◆ **What the task requires**
Should a line below contain the word "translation", report it.
*** Opening of Source material ***
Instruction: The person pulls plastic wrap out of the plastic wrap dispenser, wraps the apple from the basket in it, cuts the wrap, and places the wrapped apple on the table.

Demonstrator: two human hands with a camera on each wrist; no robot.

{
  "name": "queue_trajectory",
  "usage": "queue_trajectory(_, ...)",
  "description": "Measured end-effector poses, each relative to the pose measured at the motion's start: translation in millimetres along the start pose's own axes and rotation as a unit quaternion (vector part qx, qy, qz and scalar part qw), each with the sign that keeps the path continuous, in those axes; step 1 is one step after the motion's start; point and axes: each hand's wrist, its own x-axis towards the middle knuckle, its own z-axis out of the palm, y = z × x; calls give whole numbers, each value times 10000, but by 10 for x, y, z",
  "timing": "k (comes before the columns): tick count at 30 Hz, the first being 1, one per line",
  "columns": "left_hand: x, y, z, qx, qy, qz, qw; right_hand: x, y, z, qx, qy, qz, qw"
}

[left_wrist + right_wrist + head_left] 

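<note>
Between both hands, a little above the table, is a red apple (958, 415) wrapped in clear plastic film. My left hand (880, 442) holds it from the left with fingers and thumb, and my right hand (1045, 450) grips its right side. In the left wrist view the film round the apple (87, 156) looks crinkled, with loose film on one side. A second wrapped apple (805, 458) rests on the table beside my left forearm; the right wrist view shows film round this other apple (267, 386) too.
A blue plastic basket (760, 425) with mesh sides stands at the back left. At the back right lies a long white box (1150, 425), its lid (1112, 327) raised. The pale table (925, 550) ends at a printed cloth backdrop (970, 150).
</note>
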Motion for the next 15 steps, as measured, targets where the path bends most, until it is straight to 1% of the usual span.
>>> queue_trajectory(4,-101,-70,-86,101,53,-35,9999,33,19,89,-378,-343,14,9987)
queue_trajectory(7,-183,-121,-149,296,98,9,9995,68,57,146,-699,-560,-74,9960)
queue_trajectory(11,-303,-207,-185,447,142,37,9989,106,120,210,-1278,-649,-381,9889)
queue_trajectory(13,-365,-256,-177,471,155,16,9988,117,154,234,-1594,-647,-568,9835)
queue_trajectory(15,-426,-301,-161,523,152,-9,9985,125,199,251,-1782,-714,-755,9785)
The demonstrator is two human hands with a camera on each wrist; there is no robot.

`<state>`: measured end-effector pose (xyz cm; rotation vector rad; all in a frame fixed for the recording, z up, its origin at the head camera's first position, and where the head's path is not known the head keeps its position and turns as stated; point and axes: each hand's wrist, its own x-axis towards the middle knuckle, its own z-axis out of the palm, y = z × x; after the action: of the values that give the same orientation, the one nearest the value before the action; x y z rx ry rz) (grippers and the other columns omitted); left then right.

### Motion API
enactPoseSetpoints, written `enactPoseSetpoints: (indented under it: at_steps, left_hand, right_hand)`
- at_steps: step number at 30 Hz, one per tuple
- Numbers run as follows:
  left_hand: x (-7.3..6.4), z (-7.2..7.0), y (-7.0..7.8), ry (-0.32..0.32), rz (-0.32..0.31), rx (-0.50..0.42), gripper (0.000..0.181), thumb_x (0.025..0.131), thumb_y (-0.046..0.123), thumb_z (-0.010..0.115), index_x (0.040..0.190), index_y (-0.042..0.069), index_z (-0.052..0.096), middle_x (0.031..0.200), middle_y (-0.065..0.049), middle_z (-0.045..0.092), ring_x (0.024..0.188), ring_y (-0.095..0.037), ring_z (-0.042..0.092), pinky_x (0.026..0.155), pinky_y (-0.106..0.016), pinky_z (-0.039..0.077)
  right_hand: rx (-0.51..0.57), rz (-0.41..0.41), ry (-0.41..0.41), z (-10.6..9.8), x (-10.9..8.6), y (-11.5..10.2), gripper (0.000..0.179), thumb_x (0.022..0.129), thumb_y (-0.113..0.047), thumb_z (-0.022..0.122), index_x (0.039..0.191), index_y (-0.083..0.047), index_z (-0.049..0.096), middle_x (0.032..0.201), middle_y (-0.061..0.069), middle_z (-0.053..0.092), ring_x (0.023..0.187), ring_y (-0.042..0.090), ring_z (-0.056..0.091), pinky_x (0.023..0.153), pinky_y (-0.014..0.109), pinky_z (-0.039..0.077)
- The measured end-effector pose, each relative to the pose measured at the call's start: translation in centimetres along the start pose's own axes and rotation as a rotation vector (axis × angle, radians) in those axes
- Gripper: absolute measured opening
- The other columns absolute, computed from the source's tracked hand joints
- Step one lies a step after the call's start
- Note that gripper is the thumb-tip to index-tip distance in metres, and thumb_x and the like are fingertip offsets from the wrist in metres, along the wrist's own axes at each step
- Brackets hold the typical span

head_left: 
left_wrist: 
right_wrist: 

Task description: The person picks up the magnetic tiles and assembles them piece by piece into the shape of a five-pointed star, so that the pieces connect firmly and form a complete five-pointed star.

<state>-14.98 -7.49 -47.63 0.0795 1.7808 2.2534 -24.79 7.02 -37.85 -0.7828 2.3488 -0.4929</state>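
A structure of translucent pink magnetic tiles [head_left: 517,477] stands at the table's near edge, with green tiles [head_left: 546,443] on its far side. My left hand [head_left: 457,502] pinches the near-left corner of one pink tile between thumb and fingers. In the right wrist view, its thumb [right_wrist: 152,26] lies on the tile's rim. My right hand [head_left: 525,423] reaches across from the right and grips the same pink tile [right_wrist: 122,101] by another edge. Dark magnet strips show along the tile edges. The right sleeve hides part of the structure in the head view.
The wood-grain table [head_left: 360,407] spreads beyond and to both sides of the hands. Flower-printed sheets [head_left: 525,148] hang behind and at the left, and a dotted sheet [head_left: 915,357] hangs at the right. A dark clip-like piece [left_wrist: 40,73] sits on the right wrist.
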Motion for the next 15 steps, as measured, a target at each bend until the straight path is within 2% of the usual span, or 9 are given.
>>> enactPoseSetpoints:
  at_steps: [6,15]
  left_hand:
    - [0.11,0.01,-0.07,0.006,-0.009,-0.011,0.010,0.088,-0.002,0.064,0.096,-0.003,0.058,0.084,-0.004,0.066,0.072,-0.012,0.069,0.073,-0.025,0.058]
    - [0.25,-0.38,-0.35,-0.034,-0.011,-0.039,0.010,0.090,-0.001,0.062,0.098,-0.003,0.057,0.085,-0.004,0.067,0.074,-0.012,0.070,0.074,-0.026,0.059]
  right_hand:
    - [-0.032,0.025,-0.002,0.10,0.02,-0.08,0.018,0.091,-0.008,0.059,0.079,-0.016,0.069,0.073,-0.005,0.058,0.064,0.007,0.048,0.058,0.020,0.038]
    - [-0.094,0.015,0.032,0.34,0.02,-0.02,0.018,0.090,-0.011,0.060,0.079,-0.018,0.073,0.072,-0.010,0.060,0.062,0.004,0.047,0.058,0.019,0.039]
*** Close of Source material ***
◆ **Response box**
  "description": "Measured end-effector poses, each relative to the pose measured at the motion's start: translation in millimetres along the start pose's own axes and rotation as a unit quaternion (vector part qx, qy, qz and scalar part qw), each with the sign that keeps the path continuous, in those axes; step 1 is one step after the motion's start; point and axes: each hand's wrist, its own x-axis towards the middle knuckle, its own z-axis out of the palm, y = z × x; calls give whole numbers, each value times 10000, but by 10 for x, y, z",
- The measured end-effector pose, each relative to the pose measured at the call's start: translation in centimetres along the start pose's own axes and rotation as a rotation vector (axis × angle, radians) in those axes

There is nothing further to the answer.